Azure Databricks kaynaklarına erişimin kimliğini doğrulama
Databricks CLI veya REST API'leri ile bir Azure Databricks kaynağına erişmek için istemcilerin kaynağa erişmek için gerekli yetkilendirmeye sahip bir Azure Databricks hesabı kullanarak kimlik doğrulaması yapması gerekir. Bir Databricks CLI komutunu güvenli bir şekilde çalıştırmak veya bir hesaba veya çalışma alanına yetkili erişim gerektiren bir Databricks API isteği çağırmak için geçerli Azure Databricks hesabı kimlik bilgilerini temel alan bir erişim belirteci sağlamanız gerekir. Bu makale, bu kimlik bilgilerini sağlamaya ve bir Azure Databricks çalışma alanı veya hesabına erişim yetkisi vermeye yönelik kimlik doğrulama seçeneklerini kapsar.

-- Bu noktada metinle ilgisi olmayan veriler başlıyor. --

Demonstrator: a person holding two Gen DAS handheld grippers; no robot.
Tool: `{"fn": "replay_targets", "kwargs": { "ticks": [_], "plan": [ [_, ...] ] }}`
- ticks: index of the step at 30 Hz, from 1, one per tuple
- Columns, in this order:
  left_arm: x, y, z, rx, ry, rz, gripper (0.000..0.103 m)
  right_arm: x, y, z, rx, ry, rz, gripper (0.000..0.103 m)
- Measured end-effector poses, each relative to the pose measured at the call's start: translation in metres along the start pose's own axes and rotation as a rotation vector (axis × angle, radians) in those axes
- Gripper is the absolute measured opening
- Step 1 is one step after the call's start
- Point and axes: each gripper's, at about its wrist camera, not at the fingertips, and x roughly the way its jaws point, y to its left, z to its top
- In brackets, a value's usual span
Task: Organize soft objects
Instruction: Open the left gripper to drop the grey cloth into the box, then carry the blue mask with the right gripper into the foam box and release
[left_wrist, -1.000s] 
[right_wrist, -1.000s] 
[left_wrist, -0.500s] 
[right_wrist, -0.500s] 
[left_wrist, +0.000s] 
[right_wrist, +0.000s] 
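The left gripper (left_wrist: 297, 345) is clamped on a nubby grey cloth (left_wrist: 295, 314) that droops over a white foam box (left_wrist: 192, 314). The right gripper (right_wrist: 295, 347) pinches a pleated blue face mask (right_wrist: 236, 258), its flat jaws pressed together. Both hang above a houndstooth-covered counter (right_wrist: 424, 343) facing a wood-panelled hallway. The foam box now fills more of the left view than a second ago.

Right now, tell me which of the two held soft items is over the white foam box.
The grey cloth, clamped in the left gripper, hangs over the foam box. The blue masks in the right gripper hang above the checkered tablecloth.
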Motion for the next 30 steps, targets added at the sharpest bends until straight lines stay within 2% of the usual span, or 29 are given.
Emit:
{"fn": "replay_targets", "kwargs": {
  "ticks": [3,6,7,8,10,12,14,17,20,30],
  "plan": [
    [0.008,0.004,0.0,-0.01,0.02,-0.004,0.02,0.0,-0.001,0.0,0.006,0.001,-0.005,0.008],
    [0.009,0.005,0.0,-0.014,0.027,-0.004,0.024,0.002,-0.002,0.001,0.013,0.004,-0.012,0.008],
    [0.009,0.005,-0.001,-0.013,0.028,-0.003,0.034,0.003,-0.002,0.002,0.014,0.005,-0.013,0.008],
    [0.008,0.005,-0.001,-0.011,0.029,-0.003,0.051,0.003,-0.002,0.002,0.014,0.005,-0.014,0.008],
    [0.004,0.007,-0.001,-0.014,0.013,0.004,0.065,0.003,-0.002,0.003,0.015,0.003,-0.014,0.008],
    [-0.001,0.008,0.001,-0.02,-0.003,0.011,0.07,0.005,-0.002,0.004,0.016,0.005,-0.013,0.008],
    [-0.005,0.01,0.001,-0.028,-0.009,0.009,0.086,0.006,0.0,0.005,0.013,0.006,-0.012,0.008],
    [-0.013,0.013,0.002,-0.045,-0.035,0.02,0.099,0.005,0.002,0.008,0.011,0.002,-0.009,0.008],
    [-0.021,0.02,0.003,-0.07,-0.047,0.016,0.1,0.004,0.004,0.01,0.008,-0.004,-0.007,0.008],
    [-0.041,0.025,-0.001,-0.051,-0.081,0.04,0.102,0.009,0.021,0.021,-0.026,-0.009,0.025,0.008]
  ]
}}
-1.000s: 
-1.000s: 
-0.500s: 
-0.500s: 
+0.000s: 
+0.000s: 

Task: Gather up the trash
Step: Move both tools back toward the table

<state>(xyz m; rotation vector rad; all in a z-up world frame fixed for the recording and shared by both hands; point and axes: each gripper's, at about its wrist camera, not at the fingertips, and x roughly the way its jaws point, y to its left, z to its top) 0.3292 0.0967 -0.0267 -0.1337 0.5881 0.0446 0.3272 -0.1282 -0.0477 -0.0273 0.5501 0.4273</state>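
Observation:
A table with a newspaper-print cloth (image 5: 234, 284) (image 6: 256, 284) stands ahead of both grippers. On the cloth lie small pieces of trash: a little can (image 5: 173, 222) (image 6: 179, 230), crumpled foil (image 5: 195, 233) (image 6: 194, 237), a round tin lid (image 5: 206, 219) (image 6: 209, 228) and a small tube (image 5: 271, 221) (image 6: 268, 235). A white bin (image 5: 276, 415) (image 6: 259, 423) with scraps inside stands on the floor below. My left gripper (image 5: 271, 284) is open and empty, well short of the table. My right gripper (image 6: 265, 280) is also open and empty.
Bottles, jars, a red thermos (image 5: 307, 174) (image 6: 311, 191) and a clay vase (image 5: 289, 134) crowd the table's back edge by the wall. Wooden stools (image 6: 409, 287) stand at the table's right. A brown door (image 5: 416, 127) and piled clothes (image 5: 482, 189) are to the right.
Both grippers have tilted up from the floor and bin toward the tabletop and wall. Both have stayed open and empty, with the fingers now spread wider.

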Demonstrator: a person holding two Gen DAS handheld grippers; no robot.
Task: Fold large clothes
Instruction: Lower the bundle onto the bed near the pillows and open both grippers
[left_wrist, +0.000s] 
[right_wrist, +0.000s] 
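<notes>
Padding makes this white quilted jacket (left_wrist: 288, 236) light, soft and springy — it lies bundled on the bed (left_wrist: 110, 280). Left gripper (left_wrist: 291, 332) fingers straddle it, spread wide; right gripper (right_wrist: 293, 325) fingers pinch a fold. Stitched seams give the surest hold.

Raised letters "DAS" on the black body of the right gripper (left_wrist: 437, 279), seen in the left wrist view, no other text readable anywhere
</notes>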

Aşağıdaki tabloda Azure Databricks hesabınız için kullanılabilen kimlik doğrulama yöntemleri gösterilmektedir.
Azure Databricks kimlik doğrulama yöntemleri
Azure Databricks araçları ve SDK'ları desteklenen bir veya daha fazla Azure Databricks kimlik doğrulama yöntemiyle çalıştığından, kullanım örneğiniz için en iyi kimlik doğrulama yöntemini seçebilirsiniz. Ayrıntılar için Geliştirici araçları araç veya SDK belgelerine bakın.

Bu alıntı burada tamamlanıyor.